Task brief: Using the records below, write out again exactly the lines that begin at the line containing "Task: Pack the" and end at the line containing "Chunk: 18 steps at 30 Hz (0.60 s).", and no other lines.

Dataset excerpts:
↓
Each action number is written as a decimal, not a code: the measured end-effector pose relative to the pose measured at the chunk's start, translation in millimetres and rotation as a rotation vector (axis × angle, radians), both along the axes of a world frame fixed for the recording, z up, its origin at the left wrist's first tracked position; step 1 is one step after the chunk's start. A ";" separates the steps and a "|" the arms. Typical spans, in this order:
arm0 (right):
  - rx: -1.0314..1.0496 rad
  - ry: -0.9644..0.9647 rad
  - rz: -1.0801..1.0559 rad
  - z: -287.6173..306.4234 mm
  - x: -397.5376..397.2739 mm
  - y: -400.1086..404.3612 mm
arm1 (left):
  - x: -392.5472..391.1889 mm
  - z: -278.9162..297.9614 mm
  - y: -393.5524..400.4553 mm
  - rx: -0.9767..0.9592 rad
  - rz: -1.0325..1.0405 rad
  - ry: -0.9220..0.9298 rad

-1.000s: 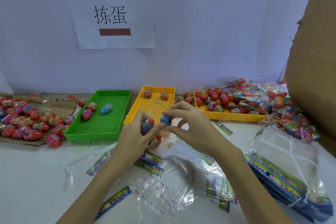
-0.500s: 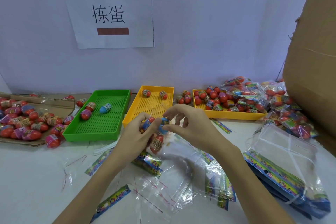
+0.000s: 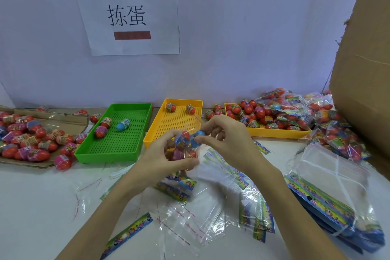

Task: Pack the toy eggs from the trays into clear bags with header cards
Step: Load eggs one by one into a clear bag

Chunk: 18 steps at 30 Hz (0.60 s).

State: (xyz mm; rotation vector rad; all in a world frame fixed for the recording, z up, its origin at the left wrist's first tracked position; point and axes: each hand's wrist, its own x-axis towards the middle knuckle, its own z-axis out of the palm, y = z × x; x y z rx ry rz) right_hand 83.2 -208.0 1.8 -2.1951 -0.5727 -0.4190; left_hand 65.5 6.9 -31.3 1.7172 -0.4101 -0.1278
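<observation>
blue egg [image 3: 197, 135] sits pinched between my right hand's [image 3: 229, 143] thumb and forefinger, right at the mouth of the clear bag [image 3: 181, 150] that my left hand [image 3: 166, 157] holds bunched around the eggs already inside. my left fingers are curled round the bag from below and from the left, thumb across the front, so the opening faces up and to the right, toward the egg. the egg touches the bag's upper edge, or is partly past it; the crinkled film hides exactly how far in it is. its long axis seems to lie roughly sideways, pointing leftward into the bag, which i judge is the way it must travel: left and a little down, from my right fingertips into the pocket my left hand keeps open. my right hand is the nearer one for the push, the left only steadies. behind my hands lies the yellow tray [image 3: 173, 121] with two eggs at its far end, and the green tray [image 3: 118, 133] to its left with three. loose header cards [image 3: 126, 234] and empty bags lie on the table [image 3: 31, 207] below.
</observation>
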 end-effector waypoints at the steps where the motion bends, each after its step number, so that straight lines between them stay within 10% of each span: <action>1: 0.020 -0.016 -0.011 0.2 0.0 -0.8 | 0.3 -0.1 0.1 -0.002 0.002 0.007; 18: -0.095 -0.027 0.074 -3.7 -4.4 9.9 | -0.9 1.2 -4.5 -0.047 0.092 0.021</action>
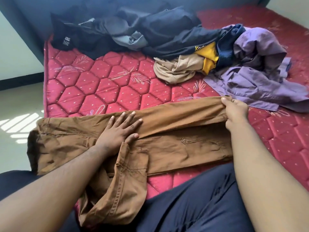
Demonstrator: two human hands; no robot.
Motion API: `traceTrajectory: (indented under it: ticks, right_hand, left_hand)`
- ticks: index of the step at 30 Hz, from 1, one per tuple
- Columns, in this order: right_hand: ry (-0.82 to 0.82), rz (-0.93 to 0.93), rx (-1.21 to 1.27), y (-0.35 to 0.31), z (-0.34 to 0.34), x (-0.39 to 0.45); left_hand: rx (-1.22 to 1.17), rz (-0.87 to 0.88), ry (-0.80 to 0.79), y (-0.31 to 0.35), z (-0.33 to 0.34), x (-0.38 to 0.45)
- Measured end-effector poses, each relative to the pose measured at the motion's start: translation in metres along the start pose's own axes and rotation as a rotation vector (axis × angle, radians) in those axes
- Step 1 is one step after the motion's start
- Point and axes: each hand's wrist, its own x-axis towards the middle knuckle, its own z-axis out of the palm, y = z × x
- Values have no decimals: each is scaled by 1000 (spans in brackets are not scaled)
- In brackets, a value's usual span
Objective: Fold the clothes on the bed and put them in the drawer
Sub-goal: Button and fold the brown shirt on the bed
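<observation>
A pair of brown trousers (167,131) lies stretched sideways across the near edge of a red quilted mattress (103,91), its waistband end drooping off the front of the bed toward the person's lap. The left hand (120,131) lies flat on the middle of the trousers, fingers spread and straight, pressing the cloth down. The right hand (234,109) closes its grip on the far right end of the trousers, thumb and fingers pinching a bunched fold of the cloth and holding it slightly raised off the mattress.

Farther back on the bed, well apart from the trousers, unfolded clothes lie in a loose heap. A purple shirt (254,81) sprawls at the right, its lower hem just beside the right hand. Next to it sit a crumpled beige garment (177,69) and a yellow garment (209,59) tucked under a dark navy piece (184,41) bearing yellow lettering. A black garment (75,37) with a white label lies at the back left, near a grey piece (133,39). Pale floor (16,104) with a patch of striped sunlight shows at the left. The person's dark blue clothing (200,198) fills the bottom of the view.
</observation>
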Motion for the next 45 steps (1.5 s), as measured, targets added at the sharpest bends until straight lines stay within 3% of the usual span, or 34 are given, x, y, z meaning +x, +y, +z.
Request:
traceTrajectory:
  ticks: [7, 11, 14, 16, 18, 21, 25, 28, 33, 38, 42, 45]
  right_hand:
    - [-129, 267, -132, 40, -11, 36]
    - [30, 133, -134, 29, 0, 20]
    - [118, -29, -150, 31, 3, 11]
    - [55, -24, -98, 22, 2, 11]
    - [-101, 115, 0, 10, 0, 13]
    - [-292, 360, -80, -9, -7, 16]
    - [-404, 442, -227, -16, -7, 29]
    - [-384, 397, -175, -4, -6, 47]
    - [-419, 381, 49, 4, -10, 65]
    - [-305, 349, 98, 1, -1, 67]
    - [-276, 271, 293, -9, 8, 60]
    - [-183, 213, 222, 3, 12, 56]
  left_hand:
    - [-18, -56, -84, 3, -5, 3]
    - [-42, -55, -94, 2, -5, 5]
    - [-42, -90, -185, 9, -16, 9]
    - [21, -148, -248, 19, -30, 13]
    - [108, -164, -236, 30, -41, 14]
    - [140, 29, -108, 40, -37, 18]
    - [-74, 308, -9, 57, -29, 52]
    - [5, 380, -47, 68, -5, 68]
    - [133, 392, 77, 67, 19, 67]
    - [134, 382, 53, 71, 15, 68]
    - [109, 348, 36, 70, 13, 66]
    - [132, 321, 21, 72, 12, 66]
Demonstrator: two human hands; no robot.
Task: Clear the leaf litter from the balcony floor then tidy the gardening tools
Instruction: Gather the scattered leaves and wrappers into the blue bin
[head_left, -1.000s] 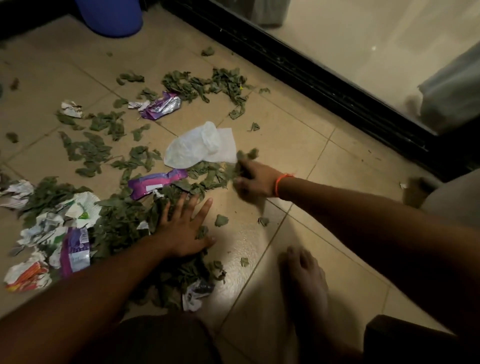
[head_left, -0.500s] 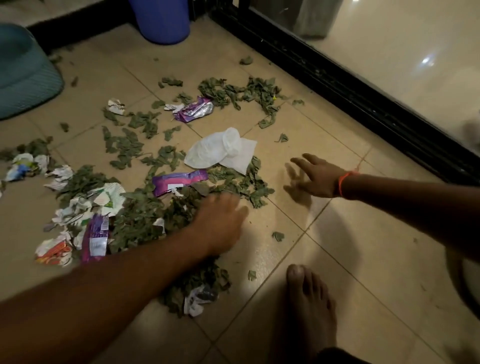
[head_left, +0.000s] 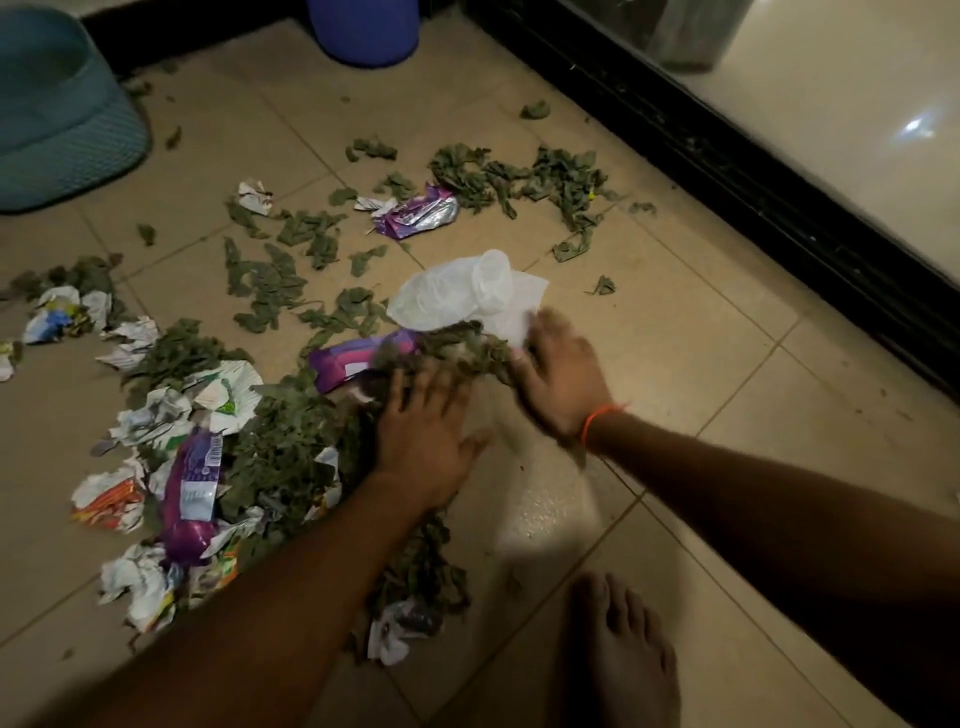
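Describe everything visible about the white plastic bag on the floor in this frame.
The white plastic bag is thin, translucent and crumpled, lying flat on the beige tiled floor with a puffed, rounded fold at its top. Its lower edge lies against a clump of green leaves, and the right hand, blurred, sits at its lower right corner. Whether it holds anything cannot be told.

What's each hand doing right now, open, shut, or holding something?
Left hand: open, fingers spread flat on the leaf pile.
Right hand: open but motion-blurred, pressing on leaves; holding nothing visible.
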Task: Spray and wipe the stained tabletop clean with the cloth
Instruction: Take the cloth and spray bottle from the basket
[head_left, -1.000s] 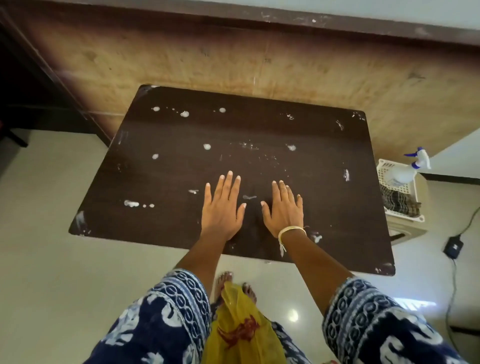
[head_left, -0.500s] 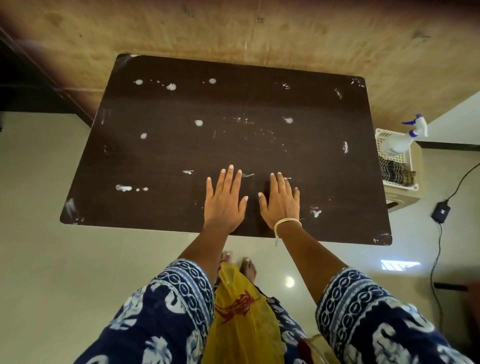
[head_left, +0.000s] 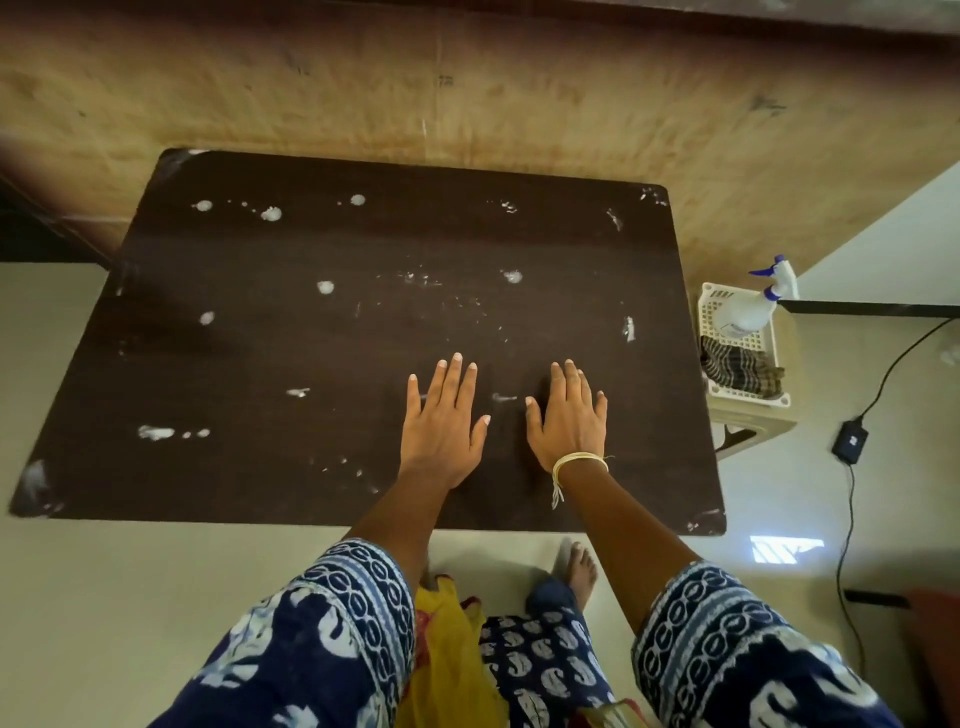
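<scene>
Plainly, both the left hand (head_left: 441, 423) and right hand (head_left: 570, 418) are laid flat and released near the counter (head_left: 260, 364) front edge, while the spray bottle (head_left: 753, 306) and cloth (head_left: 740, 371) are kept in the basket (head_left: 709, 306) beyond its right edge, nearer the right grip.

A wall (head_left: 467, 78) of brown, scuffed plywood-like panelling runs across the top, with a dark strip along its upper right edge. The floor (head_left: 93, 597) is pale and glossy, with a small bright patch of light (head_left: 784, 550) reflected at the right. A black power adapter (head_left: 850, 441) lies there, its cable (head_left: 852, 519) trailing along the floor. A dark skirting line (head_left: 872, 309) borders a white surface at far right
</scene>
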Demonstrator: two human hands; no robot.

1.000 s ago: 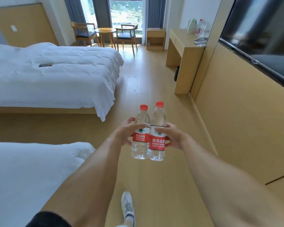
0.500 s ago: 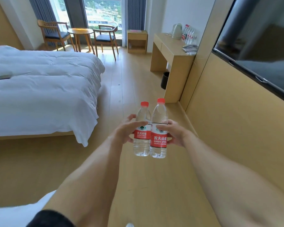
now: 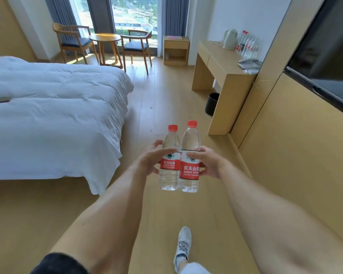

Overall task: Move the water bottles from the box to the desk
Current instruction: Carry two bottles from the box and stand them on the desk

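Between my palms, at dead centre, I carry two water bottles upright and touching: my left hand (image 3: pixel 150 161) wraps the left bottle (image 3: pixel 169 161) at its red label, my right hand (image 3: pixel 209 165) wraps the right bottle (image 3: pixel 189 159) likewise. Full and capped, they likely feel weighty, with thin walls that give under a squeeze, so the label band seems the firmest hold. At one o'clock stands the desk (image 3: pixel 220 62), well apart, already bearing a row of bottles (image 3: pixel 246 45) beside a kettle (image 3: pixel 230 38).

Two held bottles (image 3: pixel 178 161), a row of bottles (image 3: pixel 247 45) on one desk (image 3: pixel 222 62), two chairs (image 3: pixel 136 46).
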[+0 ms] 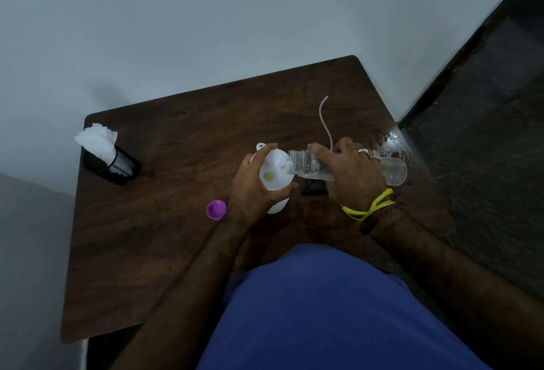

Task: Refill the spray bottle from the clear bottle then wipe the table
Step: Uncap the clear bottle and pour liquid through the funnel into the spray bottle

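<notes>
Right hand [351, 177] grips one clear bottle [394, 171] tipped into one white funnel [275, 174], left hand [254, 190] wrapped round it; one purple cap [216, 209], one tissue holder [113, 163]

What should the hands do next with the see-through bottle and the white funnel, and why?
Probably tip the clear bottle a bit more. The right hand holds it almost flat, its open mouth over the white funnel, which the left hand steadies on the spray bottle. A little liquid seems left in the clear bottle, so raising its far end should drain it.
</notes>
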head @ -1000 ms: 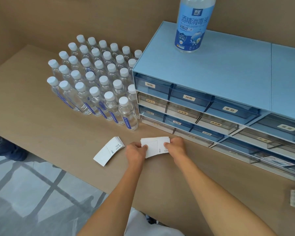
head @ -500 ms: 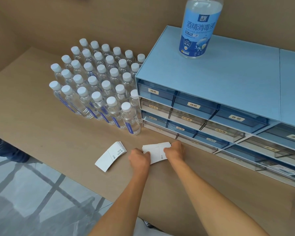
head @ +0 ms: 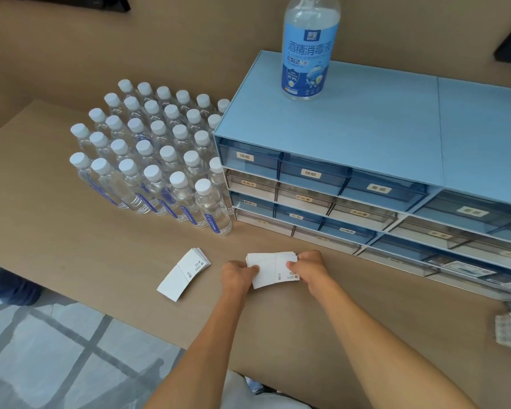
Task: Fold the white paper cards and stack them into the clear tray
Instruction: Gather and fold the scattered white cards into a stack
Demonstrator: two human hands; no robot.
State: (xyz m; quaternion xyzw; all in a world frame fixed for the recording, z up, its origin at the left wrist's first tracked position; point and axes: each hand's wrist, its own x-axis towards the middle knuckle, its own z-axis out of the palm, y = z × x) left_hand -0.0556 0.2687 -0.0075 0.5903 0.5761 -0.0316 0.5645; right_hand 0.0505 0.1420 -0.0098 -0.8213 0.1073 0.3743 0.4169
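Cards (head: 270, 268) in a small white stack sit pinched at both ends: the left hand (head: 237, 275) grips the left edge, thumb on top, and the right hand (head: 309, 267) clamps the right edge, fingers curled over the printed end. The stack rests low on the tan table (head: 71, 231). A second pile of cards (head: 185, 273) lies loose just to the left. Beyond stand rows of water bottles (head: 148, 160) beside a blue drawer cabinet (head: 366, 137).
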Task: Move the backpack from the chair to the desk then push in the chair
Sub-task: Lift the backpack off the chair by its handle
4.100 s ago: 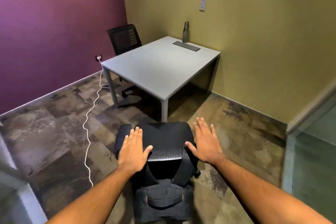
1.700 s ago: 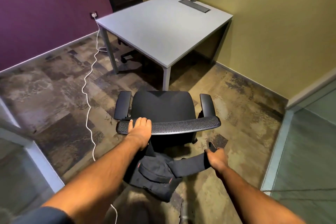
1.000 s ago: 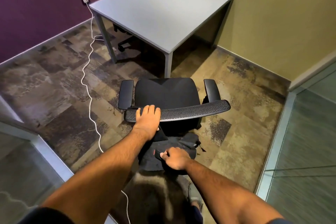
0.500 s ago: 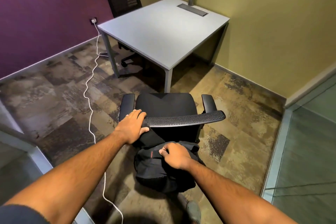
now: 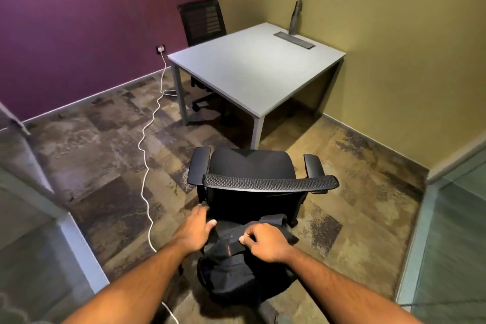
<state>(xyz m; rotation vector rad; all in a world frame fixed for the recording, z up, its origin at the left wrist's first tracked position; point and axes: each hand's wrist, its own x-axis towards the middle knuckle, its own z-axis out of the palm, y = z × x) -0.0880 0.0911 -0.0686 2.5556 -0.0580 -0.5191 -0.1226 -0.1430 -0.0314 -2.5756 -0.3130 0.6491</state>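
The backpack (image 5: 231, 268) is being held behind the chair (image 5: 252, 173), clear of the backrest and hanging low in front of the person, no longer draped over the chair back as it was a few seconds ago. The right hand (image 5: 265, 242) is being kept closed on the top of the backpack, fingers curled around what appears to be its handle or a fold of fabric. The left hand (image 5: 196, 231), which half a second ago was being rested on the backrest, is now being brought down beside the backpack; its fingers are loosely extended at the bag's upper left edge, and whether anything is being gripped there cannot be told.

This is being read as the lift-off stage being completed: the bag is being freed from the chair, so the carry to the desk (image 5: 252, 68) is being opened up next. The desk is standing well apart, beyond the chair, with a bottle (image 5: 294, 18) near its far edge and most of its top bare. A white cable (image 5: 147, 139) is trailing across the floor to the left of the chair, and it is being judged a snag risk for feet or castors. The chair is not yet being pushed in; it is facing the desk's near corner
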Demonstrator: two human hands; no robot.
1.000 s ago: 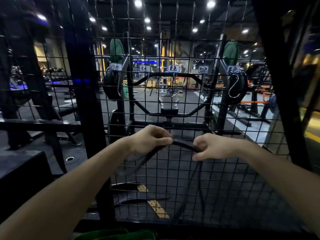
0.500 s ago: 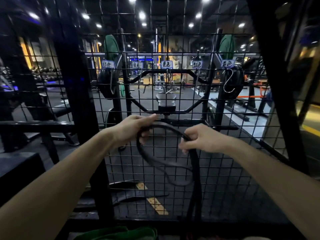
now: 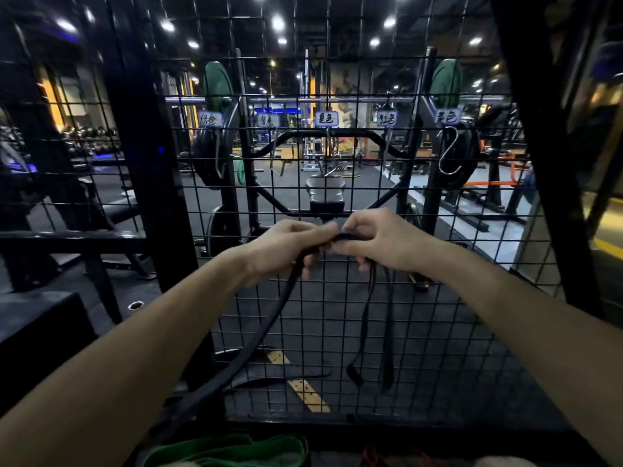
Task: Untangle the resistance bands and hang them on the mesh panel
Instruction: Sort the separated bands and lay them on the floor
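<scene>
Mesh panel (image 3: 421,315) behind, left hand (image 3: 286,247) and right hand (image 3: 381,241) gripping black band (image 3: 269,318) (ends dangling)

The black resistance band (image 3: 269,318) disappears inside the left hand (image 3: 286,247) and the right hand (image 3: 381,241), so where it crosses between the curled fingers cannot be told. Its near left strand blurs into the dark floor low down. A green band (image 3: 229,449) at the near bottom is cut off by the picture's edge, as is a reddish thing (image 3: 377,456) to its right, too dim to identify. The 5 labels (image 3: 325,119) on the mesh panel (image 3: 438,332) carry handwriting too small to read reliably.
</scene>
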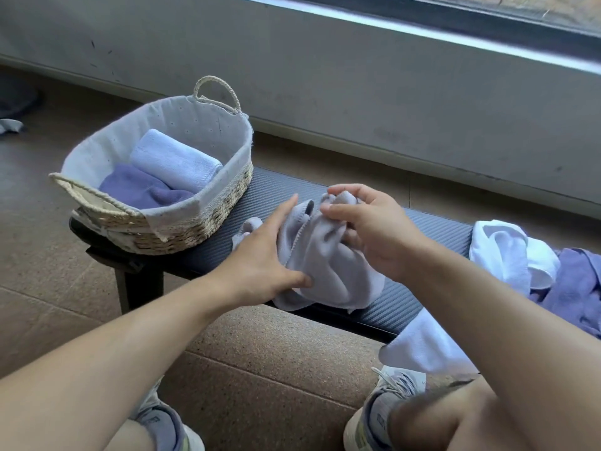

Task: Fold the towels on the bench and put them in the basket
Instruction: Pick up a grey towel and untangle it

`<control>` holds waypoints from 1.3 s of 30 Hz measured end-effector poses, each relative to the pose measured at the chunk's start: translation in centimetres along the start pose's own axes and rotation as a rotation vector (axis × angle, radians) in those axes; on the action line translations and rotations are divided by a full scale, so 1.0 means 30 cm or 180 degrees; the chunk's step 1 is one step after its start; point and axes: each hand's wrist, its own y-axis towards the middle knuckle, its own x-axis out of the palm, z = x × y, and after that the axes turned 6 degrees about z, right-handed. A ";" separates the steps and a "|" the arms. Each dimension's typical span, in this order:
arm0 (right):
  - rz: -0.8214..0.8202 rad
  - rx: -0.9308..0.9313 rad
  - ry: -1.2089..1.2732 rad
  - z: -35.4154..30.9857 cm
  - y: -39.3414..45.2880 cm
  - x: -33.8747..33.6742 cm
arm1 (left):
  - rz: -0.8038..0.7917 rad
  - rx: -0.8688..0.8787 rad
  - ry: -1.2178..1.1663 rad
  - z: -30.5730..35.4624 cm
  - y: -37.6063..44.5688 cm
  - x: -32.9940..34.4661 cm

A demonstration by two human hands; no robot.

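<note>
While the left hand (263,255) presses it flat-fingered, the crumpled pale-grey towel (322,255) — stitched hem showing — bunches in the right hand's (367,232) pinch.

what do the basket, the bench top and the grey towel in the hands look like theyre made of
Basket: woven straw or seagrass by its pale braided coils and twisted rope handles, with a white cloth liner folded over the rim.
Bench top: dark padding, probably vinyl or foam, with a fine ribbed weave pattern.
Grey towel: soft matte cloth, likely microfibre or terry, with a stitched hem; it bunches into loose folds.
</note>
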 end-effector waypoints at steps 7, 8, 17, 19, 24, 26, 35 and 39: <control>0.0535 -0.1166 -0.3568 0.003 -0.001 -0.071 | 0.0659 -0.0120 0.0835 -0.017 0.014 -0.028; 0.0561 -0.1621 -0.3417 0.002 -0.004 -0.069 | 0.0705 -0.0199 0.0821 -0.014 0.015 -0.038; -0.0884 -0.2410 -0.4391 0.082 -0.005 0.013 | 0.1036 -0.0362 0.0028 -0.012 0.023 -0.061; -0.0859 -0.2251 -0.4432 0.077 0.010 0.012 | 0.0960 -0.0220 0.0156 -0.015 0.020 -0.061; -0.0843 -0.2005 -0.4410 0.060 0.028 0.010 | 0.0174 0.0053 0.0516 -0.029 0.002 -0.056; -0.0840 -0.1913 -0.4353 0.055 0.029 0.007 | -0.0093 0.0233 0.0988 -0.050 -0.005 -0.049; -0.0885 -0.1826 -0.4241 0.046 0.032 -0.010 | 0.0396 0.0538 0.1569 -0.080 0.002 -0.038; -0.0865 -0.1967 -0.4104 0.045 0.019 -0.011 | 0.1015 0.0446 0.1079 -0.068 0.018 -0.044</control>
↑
Solved problem:
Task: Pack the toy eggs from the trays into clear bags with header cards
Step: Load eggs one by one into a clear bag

Chunk: 18 steps at 30 Hz (0.60 s).

That finishes the output for this exercise.